> [WHAT TO PRODUCE] What is needed is each line of the data below that holds the string "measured".

********

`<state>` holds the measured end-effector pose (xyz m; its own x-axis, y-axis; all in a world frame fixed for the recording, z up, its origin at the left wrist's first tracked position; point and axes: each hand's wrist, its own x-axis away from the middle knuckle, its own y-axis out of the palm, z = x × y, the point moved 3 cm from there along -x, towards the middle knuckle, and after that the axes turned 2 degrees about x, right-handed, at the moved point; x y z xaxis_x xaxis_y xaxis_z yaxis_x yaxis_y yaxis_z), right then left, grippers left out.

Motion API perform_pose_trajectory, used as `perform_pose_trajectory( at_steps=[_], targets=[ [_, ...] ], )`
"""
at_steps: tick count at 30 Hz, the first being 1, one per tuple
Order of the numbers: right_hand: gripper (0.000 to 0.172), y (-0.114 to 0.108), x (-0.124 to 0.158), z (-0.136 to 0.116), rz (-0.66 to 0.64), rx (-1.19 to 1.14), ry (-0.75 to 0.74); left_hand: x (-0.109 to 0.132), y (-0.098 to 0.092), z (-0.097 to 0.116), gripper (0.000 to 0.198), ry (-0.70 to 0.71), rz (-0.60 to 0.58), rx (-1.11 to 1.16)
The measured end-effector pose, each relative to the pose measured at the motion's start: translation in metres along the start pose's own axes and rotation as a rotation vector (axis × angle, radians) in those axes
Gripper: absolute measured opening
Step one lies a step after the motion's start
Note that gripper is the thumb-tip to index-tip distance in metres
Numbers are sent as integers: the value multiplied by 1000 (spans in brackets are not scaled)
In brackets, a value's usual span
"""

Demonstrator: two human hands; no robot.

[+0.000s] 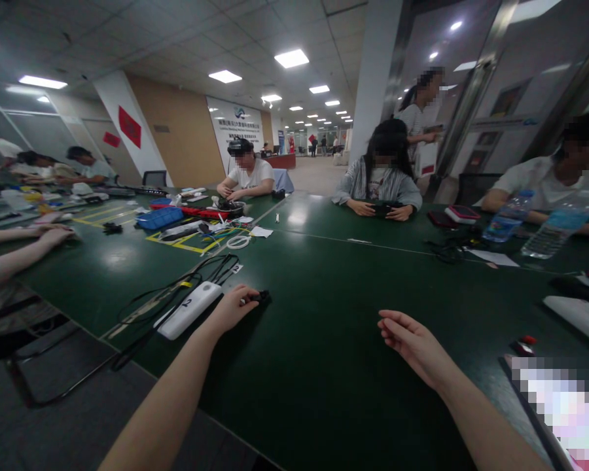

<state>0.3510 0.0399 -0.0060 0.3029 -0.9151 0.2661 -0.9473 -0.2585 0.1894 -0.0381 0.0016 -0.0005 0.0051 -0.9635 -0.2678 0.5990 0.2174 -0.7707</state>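
Observation:
My left hand (234, 306) is closed round a small black object (262, 297) on the green table (319, 360); its exact kind is too small and dark to make out. Just left of that wrist lies a white power bank-like box (189, 311) marked "2", with black cables (150, 302) looped beside it. My right hand (410, 343) hovers over the table at the right, its fingers loosely stretched and holding nothing. The gap between the two hands is wide.
A blue basket (160, 218), a coiled white cable (238, 243) and loose wires lie further back left. At the right are two water bottles (508, 219), a tablet-like screen (559, 412) and a small red-and-black item (524, 345). Several people sit around the table.

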Motion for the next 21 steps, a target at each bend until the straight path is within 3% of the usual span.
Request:
perform_pose_trajectory(
  at_steps=[11, 21],
  targets=[
    [24, -3, -4, 4, -10, -3, -2, -3, 3, -3, 16, 16, 39, -21],
    [25, -1, -1, 1, 1, 9, 2, -2, 3, 4, 18, 16, -3, -63]
  ],
)
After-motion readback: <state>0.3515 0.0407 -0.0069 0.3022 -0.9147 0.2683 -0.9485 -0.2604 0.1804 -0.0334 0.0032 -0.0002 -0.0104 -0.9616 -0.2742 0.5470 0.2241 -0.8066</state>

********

> [WRITTEN ANSWER]
`<state>` holds the measured end-effector pose (xyz m; its own x-axis, y-axis; all in a world frame fixed for the recording, z up, its origin at the left wrist's first tracked position; point and axes: each hand's wrist, its own x-axis away from the middle knuckle, its own y-axis out of the palm, z = x × y, the point moved 3 cm from there along -x, towards the middle knuckle, and after that the axes turned 2 degrees about x, right-handed, at the moved point; x y z xaxis_x xaxis_y xaxis_z yaxis_x yaxis_y yaxis_z), right then left, grippers left out.
The measured end-effector pose, each relative to the pose measured at the motion's start: translation in metres along the start pose's own axes and rotation as a rotation vector (axis × angle, radians) in those axes
Gripper: absolute measured opening

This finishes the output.